# WHAT YOU ARE ASKED TO DO:
Would you return, word for word, the lines running from the one with "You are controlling" to the final line of the listing below, pictures omitted?

# INPUT DATA:
++++++++++++++++++++
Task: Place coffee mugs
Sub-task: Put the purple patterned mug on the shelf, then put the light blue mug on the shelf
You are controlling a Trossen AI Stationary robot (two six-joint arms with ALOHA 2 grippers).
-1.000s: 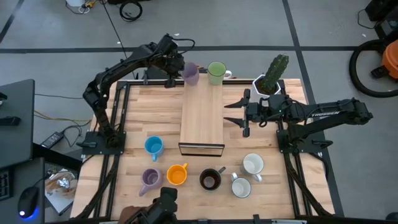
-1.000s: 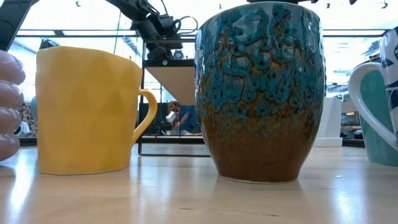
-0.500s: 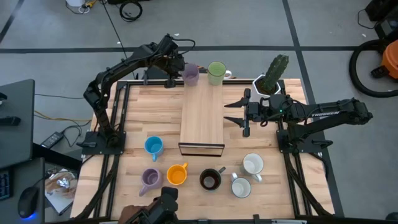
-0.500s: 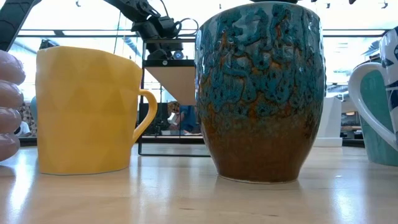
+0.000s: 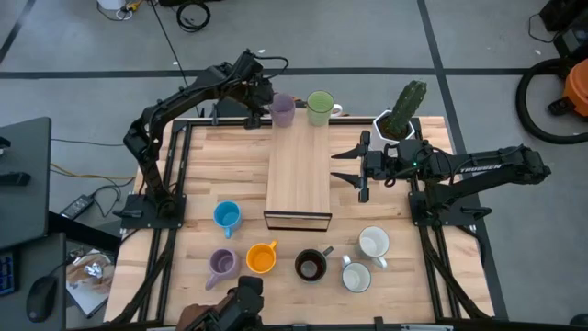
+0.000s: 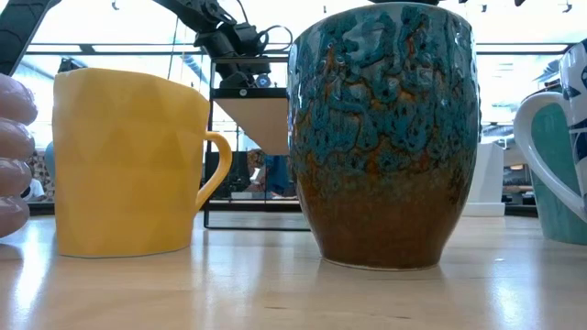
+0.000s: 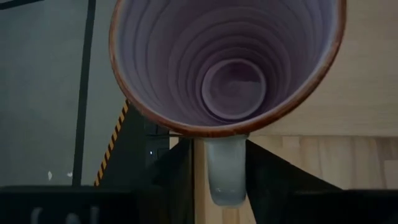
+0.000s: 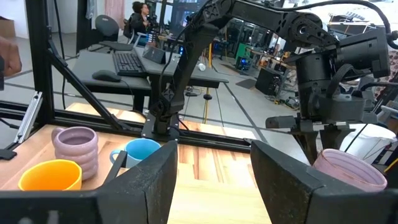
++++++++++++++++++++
# REPLY:
You are controlling a Trossen AI Stationary robot (two six-joint arms with ALOHA 2 grippers).
-1.000s: 
-1.000s: 
-0.500s: 
-0.500s: 
+0.000s: 
+0.000s: 
+0.000s: 
+0.000s: 

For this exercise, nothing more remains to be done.